Já faz tanto tempo. Porque durante todo esse tempo eu pensava: ainda vou
agradecer pela minha cura na Catedral de Notre Dame. E antes mesmo de entrar na
Catedral, todos esses pensamentos voltaram. Eu estava completamente fora de
órbita. Acho que por isso, demorei tanto para retomar os posts de Paris. Nunca
vou conseguir reproduzir o turbilhão que tinha por dentro.Confesso
ter tido um lance de desânimo quando vi o tamanho da fila para entrar na
Catedral, mas a fila era tão rápida que decidimos entrar naquele dia. Seria
naquele dia ou só em uma próxima viagem. Dentro, o sentimento foi outro. Como
sempre, muita gente, muita câmera e celular registrando as imagens, e, ainda
que estivéssemos sem pressa, não existia lá dentro um cantinho que convidasse à
meditação. Senti a Catedral mais como museu que igreja. Claro que rezei e
agradeci mesmo com o barulho e a movimentação. Também já tinha rezado bastante
em Lourdes e Nevers, que não me senti em falta ou frustrada.
Era
tanto detalhe, tanta escultura, tanta pintura, tanta informação que desisti de
fotografar e passei a filmar, mas os filmes não ficaram bons, ficaram muito escuros.
Não sei onde estava com a cabeça de usar só o celular. Eu havia levado a
câmera, mas não a usei nenhuma vez. Sorte que Dedé e Marcelo registraram tudo e
agora tenho três pen-drives com mais de 100 GB de lembranças e registros.
Na
Notre Dame, como em todas igrejas que entramos na Europa, tudo é muito suntuoso
e predomina o gótico. Eu estava tão bilolada que confundi O Corcunda com o
Aleijadinho e, consequentemente, misturei o barroco e o gótico. Saí da fé para
a arquitetura e da arquitetura para os obreiros. Mas a arquitetura é mesmo
impressionante e penso como os mestres construtores passavam seus conhecimentos
e segredos. Percebe-se claramente que essas obras não eram finalizadas em uma
única geração. Não é à toa que se formaram em sociedade fechada. Imagino se
hoje os novos engenheiros e arquitetos seriam capazes de se aventurar em
construções dessa magnitude. E olha que a tecnologia avançou assustadoramente.

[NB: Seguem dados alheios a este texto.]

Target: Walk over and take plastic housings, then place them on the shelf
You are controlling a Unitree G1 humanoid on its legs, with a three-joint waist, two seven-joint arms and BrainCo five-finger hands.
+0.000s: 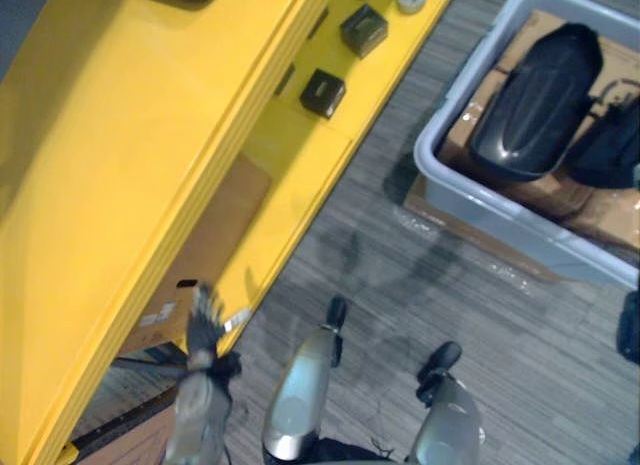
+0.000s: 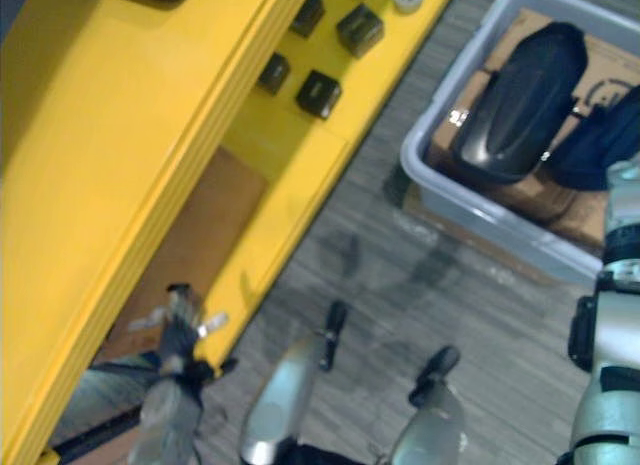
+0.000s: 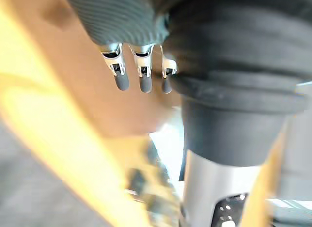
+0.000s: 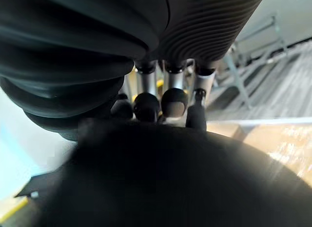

Entendo porque os arquitetos gostam tanto de viajar para a Europa.
Volto
então, mais uma vez, aos construtores.
A grandiosidade das igrejas parece
querer nos remeter à nossa pequenez, embora eu não saiba se seria essa mesma a
intenção. Há muitos símbolos e esse é um universo fechado para não iniciados.
Por isso é mais fácil pensar na vida. E eu estava ali: viva. A necessidade de
crer, seja pela afirmação ou negação de algo maior que a vida mortal – com
todas suas mazelas, ignorâncias e misérias – representa para o ser humano a
esperança no futuro. Reduzir a vida, ao tempo de mortalidade, significaria
tirar-me a necessidade de idealismo infinito, as justificativas de aspirações à
evolução, que inspira as abnegações e dá forma às virtudes. Sem fé não existe
religião. Por sua vez, a ciência também guarda seus mistérios, usa símbolos e fórmulas
para exprimir sua profundidade desconhecida, mas partindo daquilo que é
conhecido. A forma simbólica está acima da razão científica e a ciência não
pode explicar, nem realizar a obra da fé. Fé e ciência, crer e saber não podem
se confundir, mas também não podem se opor. Negar ou contestar, em nome da
ciência, as decisões da fé, é admitir que não se compreende nem a ciência e nem
a fé.
A Catedral de Notre Dame estava vista e havia
cumprido sua missão para mim. Obrigada Deus pela vida!